Quelles actions le gouvernement peut-il mettre en place ?

ll y a une quinzaine de jours, j'ai eu l'occasion de m'entretenir avec la ministre du Commerce, Véronique Louwagie. Le gouvernement semble vouloir avancer sur ce dossier. Éric Lombard devrait également aborder ces enjeux et proposer des solutions concrètes dans les semaines à venir. En ce qui concerne les droits de douane, la Commission évoquait initialement un délai jusqu'en 2028, puis a avancé à 2026, mais ces délais sont bien trop longs. La situation est déjà critique : chaque jour, une centaine d'avions partent de Chine pour inonder le marché européen de ces marchandises. Et demain, la situation ne fera qu'empirer. À l'échelle européenne, les contraintes de temps sont réelles, mais en France, des mesures immédiates pourraient être prises, comme l'imposition de frais de gestion sur ces colis. Ce serait une première étape concrète. Enfin, il est incompréhensible que la DGCCRF, pourtant très présente dans nos commerces, n'agisse pas plus rapidement. On se demande ce qui bloque. Rappelons qu'en 2022, Bruno Le Maire avait demandé une enquête, et en 2025, nous attendons toujours des résultats. Je ne remets pas en cause la volonté du gouvernement, mais il est impératif de comprendre qu'il y a un réel danger... La maison brûle.

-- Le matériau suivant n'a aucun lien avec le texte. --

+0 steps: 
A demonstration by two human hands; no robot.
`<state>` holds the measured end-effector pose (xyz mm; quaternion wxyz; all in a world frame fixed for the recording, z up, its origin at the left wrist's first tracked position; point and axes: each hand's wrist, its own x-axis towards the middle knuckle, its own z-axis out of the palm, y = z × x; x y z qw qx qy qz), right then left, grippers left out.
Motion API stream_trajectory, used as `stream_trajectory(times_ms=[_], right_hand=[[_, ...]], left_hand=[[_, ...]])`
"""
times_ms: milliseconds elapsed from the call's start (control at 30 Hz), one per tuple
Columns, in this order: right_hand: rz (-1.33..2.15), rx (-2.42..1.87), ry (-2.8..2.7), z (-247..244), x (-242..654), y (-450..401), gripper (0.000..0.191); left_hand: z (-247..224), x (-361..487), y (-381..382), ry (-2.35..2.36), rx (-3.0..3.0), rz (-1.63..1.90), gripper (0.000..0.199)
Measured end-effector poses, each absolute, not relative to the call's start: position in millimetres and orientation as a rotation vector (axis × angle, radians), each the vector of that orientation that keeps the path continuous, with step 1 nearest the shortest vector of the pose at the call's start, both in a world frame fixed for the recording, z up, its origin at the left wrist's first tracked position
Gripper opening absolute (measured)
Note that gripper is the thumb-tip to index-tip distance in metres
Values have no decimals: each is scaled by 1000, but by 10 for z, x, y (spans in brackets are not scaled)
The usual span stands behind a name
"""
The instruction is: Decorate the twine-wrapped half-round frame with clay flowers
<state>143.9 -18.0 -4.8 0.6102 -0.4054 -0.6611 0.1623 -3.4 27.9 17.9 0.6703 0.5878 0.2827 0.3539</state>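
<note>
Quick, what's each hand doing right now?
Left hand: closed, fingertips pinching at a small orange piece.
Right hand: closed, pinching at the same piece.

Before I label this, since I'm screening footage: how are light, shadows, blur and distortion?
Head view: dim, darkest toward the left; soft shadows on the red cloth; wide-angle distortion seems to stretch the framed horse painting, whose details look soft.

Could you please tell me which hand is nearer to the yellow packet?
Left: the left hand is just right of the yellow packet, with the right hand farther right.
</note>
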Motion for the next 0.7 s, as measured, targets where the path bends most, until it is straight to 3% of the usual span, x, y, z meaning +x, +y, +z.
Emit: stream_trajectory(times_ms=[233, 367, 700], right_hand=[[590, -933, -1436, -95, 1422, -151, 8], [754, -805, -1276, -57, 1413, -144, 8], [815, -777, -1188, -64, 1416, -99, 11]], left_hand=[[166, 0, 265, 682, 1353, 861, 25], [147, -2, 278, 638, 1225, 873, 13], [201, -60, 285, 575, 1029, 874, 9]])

Concrètement, demain, que peut-on espérer ?

Il est urgent d'appliquer des frais de gestion et de renforcer les contrôles de la DGCCRF. Attendre jusqu'en 2026 n'est tout simplement pas envisageable. Tandis que le président Trump prend des décisions en quelques heures, l'Europe doit se mobiliser de manière plus dynamique, déterminée et rapide. Ce n'est pas uniquement mon commerce que je défends, mais bien le commerce dans son ensemble. En 2023, Temu n'existait même pas. Leur montée en puissance est phénoménale et, si l'on ne réagit pas, cela risque de nous priver du commerce, c'est-à-dire de notre présence dans nos villes, du lien social, des rentrées fiscales et de centaines de milliers d'emplois.